The Cost of `std::make_unique`
Intro
What I’m about to write is fairly obvious, but it’s always interesting to observe this kind of behavior in the assembly.
A common pattern for factory functions is to return by value. This approach is supported by Return Value Optimization (RVO), which ensures that the return value is constructed directly in the final memory location, skipping intermediate copies. This process works even if the destination memory is located on the heap.
Heap memory should be managed with some sort of smart pointer, and to hide naked new
, we can use make_...
functions.
However, while RVO and make_
functions can work together, they are not optimal in combination: the use of make_
functions forces the constructor’s arguments to reside on the stack, which means that they will be copied into the heap destination. Let’s take a look at some assembly code to illustrate this.
The experiment
This is the type that we will construct from a factory. It’s “big” just to reiterate the kind of cost we could incur.
using big_obj = std::array<int, 600>;
We will build it from this factory and return a value. Maybe we are
reading data from a file to populate the result? It’s noexcept
so that the compiler generates a simpler assembly.
auto big_obj_factory() noexcept -> big_obj;
std::make_unique
So we want to create a std::unique_ptr<big_obj> from big_obj_factory(). A standard solution could be this:
auto use_make_unique() -> std::unique_ptr<big_obj> {
return std::make_unique<big_obj>(big_obj_factory());
}
The assembly shows the potential pitfall of this approach:
use_make_unique(): # @use_make_unique()
push r15
push r14
push rbx
sub rsp, 2400 # allocate stack space for big_obj
mov r15, rdi
mov r14, rsp
mov rdi, r14
call big_obj_factory() # call big_obj_factory with a pointer to our stack
mov edi, 2400
call operator new(unsigned long) # allocate a big_obj with new
mov rbx, rax
mov edx, 2400
mov rdi, rax
mov rsi, r14
call memcpy # copy our stack big_obj on the heap
mov qword ptr [r15], rbx
mov rax, r15
add rsp, 2400
pop rbx
pop r14
pop r15
ret
This is what’s essentially happening: to invoke make_unique, we construct a big_obj on the stack since this is where parameters go. Then, the value is moved to the final location, and the assembly of this function is virtually identical to the previous one.

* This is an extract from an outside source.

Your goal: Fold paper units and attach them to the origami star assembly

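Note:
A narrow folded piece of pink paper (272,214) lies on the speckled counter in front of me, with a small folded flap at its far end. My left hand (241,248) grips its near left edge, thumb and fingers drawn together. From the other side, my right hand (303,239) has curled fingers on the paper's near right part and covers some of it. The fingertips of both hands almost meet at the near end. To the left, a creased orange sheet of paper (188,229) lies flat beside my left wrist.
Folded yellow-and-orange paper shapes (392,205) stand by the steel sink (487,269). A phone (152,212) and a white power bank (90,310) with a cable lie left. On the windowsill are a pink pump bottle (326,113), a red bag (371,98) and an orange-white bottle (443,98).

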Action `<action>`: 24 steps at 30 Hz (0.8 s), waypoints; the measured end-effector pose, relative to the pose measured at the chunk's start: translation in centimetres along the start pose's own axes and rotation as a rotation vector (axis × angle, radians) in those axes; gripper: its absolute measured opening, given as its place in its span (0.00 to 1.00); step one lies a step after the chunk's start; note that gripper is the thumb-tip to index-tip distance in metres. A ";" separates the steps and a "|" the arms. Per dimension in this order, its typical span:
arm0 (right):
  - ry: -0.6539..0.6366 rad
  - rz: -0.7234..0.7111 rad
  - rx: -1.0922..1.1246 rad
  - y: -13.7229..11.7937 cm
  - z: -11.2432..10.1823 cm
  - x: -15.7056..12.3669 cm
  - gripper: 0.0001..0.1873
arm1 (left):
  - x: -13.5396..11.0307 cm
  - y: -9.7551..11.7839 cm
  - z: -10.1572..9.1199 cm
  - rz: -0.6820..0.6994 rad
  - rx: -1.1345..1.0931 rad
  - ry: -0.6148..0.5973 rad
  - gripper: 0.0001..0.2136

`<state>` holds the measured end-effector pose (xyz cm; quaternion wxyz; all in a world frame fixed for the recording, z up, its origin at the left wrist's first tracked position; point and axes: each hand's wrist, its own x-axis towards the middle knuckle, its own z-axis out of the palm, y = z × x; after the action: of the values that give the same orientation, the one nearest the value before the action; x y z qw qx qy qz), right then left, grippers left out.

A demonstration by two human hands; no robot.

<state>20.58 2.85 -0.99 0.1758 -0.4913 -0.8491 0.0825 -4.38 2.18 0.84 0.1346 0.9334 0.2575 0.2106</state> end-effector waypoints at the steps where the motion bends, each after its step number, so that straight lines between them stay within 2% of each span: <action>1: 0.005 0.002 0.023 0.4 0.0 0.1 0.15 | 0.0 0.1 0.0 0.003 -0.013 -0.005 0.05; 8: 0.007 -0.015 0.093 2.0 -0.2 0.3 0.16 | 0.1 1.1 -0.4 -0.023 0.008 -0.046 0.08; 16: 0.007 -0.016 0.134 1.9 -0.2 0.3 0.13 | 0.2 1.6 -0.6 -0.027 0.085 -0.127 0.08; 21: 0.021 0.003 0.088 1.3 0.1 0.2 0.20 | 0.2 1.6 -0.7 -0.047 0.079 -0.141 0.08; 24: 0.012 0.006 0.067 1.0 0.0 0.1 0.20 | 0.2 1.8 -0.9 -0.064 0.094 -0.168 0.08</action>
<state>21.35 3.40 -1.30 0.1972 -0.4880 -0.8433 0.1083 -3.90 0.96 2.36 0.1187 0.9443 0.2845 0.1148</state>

auto pretend_use_make_unique() -> std::unique_ptr<big_obj> {
auto obj = big_obj_factory();
return std::unique_ptr<big_obj>(new big_obj(std::move(obj)));
}
Using std::unique_ptr
directly
To ensure that big_obj_factory constructs the value directly on the heap, we need to skip the stack altogether. This works, at the cost of using new
:
auto use_naked_new() -> std::unique_ptr<big_obj> {
return std::unique_ptr<big_obj>{new big_obj{big_obj_factory()}};
}
And the assembly shows that we get the desired behavior:
use_naked_new(): # @use_naked_new()
push r14
push rbx
push rax
mov r14, rdi
mov edi, 2400
call operator new(unsigned long) # allocate a big_obj on the heap
mov rbx, rax
mov rdi, rax # pass the pointer to big_obj_factory
call big_obj_factory() # call big_obj_factory to populate the heap space
mov qword ptr [r14], rbx
mov rax, r14
add rsp, 8
pop rbx
pop r14
ret
Using a wrapper constructor
The issue with make_unique
arises because we materialize the result of big_obj_factory
on the stack, since it needs to be passed as a parameter.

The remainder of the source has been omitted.